15 Feb 2017 15:15 - di Enea Franza

Si moltiplicano le voci di un possibile cambio di direzione dei popoli europei che, abbandonata l’illusione di poter contare su una unica moneta, chiedono almeno di poter uscire dall’Euro e tornare a contare su una valuta nazionale, se non addirittura di uscire dall’Unione europea, vista sempre più come soggetto lontano dai bisogni della gente e, in particolare, di coloro che non hanno capitali, ma debbono vivere col loro lavoro. In particolare, per l’Italia, solletica le menti, anche le più illuminate, la possibilità di sfruttare le svalutazioni competitive, che pur accendendo l’inflazione, sono, tuttavia, capaci di ridare slancio ai commerci. Non sono pochi gli economisti che, alla luce delle indubbie difficoltà di rilanciare il reddito e la produzione, ritengono auspicabile una simile strada.
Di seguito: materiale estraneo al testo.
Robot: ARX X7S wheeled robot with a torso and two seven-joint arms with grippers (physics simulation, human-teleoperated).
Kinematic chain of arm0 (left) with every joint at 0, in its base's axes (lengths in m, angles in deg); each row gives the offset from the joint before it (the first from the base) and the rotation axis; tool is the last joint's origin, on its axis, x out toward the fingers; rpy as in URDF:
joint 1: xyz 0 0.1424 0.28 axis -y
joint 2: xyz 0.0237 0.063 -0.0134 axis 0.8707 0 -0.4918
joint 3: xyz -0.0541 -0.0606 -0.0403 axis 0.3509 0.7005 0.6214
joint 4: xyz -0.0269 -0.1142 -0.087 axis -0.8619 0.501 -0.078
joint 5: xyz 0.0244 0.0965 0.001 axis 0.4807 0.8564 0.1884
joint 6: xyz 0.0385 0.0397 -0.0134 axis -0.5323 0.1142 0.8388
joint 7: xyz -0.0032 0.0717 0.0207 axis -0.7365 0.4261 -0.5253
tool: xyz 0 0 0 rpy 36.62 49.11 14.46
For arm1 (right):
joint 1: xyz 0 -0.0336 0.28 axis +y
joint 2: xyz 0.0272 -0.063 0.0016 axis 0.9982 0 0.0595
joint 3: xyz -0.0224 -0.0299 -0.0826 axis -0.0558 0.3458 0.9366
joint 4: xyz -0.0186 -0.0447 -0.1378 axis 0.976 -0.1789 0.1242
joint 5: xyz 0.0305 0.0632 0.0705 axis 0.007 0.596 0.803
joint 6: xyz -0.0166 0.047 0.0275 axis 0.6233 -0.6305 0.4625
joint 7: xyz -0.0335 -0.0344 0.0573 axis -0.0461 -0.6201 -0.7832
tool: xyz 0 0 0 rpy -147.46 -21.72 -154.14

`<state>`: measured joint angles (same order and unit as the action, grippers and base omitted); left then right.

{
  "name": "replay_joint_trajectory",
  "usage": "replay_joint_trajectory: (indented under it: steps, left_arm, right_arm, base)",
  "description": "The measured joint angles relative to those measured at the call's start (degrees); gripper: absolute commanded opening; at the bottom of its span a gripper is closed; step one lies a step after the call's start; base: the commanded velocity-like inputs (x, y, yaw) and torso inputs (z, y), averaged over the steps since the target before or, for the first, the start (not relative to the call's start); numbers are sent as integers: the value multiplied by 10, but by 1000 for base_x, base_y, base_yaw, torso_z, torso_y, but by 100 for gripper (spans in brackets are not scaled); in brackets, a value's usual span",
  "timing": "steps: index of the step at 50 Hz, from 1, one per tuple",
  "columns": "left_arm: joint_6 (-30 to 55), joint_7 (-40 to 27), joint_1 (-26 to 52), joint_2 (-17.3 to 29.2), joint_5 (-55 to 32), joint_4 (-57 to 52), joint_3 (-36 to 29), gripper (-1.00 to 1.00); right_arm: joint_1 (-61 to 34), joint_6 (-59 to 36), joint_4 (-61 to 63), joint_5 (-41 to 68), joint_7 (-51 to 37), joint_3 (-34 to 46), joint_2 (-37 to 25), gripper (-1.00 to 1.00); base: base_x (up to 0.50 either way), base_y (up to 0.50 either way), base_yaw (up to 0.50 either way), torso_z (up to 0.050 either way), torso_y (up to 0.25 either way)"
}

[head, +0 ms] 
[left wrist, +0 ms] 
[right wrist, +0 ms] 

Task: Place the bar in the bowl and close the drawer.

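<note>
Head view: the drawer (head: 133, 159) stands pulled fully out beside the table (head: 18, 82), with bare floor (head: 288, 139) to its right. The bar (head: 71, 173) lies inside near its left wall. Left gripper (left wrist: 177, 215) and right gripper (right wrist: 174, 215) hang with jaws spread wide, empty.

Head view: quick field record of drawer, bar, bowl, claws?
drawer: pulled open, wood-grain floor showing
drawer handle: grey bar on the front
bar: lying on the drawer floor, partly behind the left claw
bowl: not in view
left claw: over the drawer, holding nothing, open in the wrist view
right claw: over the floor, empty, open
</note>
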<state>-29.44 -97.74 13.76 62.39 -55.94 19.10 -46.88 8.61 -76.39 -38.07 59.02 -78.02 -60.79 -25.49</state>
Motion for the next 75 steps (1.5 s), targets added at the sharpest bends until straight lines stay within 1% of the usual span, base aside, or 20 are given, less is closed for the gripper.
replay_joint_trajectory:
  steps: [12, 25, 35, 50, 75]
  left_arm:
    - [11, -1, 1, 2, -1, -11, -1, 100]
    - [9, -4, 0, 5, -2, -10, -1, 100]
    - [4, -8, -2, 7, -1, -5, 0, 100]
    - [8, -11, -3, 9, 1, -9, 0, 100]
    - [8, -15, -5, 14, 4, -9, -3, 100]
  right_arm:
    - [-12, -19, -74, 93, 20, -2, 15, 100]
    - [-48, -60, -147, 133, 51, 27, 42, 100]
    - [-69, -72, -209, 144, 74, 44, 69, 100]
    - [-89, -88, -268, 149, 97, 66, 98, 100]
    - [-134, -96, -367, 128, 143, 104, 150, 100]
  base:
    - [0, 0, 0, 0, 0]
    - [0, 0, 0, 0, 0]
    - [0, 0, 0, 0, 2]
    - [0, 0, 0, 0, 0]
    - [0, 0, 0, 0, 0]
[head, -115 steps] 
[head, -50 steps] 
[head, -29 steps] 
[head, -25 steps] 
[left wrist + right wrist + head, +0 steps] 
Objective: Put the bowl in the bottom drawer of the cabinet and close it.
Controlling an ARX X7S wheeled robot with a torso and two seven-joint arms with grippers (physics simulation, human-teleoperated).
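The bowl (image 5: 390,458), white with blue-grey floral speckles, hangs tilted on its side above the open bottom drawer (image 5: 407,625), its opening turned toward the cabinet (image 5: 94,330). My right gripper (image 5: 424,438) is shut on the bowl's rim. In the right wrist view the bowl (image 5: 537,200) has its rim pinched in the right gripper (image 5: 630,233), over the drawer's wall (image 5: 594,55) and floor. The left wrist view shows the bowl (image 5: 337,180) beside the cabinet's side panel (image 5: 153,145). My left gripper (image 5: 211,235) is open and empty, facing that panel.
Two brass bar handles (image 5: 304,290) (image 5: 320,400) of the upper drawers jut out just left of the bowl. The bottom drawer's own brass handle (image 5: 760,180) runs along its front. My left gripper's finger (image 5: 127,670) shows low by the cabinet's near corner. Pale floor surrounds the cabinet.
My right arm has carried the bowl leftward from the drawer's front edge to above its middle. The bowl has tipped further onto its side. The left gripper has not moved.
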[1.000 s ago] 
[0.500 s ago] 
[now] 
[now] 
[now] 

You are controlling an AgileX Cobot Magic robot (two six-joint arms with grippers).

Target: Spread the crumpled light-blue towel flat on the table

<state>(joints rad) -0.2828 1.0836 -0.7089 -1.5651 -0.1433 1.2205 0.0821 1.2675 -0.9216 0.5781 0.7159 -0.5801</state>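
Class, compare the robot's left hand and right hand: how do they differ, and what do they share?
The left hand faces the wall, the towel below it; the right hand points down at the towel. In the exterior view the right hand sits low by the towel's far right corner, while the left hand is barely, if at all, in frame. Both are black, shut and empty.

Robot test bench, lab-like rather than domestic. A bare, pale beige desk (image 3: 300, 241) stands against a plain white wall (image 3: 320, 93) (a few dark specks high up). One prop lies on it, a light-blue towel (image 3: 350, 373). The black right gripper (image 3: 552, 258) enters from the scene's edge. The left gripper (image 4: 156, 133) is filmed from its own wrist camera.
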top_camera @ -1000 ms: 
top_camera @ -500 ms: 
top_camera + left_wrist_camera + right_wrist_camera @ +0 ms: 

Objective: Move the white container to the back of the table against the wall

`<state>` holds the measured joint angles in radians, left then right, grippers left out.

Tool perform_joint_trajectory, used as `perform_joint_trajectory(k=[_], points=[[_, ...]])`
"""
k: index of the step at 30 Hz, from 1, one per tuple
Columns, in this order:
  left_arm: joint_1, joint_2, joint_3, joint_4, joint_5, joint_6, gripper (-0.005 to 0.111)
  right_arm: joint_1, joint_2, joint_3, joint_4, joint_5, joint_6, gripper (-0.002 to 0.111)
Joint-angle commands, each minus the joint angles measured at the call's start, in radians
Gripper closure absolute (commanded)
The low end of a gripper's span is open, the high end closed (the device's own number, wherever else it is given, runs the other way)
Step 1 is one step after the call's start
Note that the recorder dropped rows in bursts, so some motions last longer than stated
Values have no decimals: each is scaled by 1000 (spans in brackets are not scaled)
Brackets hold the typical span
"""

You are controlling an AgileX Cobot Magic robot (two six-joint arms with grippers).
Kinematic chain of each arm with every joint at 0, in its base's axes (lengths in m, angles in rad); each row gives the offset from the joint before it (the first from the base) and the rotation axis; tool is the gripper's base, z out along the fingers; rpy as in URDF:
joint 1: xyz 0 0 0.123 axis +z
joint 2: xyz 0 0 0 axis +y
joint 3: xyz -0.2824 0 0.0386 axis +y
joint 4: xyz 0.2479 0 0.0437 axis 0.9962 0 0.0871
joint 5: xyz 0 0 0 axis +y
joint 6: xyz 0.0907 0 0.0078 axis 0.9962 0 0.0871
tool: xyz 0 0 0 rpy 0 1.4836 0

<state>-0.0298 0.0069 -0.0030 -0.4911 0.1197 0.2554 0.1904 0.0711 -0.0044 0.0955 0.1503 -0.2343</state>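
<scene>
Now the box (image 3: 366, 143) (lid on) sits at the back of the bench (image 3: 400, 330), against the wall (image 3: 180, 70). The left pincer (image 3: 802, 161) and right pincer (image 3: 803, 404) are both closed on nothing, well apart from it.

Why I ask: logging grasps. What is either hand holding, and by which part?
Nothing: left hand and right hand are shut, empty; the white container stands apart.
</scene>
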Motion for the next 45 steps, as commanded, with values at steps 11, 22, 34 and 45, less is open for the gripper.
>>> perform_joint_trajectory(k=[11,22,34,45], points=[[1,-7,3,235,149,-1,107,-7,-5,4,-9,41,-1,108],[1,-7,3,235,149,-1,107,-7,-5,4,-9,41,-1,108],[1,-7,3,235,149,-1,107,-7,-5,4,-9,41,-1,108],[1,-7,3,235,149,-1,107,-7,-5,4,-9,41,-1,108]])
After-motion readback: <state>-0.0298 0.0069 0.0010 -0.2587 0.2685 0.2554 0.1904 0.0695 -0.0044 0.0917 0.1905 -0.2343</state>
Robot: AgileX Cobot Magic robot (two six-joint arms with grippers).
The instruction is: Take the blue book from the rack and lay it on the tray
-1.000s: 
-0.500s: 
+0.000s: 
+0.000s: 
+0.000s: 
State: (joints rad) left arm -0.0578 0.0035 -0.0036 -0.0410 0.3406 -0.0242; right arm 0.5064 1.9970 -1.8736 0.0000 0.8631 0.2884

Peraltro, le conseguenze economiche della vittoria del fronte del leave, nel voto sulla Brexit, evidenti per ora solo sul mercato dei capitali, evidenziano solo una quotazione della sterlina, nei confronti dell’Euro, in svalutazione, con auspicabili conseguenti benefici in termini di export. Di certo hanno favorito la svalutazione della sterlina, le indecisioni in sede europea sui possibili approcci da tenere nei confronti del Regno Unito, a cui i Trattati danno due anni per completare il processo d’uscita e, le indecisioni sulle iniziative da prendere per un’eventuale accelerazione del processo di integrazione europea, soprattutto per una maggiore integrazione finanziaria e bancaria. Ma, per cercare di capirci qualche cosa in più, dobbiamo fare qualche considerazione iniziale. 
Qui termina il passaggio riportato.